With seven matches remaining in Newcastle’s season, the Magpies are likely to miss out on clinching any European place in the Premier League after the Tyne-Wear derby loss to Sunderland on Sunday, following the disgusting 7-2 loss at Barcelona a few days earlier.
Following the darkest week in the club’s history, Express’ Lee Ryder is reporting that Public Investment Fund will conduct a significant performance review at the end of the 2025/26 campaign, with Eddie Howe and his coaching staff set to be
evaluated.
The good news? PIF seems to be realizing something’s wrong. The bad news?

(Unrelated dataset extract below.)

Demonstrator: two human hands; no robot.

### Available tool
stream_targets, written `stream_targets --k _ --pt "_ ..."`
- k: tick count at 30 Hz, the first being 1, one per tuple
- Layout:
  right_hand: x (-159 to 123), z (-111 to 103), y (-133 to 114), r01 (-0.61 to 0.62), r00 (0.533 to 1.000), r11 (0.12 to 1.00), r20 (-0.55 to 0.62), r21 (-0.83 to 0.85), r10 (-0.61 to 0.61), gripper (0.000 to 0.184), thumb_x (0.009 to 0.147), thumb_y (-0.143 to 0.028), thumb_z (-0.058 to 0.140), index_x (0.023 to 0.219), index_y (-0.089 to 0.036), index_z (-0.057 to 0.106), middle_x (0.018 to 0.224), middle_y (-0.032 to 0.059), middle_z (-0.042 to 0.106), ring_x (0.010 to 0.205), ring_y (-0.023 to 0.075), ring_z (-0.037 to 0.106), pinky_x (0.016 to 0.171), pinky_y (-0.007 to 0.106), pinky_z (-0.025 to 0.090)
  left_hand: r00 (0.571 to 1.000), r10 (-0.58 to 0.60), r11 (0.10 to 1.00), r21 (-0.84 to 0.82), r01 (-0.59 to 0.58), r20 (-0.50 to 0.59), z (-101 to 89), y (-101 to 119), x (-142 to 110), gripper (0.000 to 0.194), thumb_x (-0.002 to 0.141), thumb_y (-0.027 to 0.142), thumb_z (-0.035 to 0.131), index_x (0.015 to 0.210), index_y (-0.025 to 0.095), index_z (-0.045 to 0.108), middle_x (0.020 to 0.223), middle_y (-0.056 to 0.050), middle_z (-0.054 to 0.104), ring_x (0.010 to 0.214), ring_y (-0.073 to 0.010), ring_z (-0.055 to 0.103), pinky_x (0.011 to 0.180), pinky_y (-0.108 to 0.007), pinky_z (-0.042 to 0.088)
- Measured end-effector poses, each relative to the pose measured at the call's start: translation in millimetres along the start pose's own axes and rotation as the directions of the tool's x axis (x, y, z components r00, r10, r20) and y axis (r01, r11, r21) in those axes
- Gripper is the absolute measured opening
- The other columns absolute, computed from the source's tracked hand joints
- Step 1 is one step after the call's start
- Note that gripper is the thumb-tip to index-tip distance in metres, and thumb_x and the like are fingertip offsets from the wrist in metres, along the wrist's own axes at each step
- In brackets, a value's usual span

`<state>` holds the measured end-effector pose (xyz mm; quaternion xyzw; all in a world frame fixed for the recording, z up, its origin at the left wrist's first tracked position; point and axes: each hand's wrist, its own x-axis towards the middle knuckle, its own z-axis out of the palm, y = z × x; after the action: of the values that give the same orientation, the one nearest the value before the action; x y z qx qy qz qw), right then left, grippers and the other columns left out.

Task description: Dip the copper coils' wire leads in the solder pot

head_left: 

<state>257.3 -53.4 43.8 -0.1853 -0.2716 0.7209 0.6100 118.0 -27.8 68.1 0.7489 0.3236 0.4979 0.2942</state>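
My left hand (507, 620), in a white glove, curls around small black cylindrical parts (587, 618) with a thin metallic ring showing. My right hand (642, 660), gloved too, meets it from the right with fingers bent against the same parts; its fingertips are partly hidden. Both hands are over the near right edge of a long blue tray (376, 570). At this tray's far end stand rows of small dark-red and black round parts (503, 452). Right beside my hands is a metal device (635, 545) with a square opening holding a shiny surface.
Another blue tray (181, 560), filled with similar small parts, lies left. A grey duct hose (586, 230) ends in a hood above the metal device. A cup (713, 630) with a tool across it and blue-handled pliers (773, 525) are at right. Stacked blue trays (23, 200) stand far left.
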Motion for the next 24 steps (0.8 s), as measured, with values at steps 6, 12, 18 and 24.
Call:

The report makes it sound like Howe will remain on the sidelines until mid-June at the earliest.
According to Ryder, senior figures within NUFC, including sporting director Ross Wilson and CEO David Hopkinson, will provide input, while PIF executives — including chairman Yasir Al-Rumayyan — will ultimately determine the direction.
Howe, stubborn as he is, has not indicated any intention to resign more than 24 hours after completing yet another embarrassing day at the pitch, and instead kept throwing out excuses as to why things aren’t quite clicking in Tyneside.
“The rules have made it very difficult to have momentum to go with the speed it initially went with,” Howe said recently. “I don’t know a way we can beat that system. We have to follow the rules that are set, the club desperately want to be ambitious but there is a limit to what we can spend.”
Howe had already referenced missed recruitment windows and the departure of Alexander Isak last summer as setbacks.
“To not recruit for that many windows, I don’t know a team that would not suffer from that,” Howe said. “We certainly have, and then losing Alexander Isak last summer was a considerable blow. But again we can’t feel sorry for ourselves and use excuses.”
Howe has also pointed to the challenge of competing without matching the revenues of bigger, already-established rivals in the Premier League.
“We want to bring the best players to the club and not lose our best players,” Howe said. “So that combination is so important but it becomes more challenging for us because we don’t have the revenues of the other clubs. All we can do is accept the criticism. Whatever words you want to use, I am not going to challenge them. We have to develop.”
With all that, Newcastle’s hierarchy is expected to decide on Howe’s fate only once the campaign is over. As if there wasn’t a half-month long without games ahead and more than enough time to properly cut ties.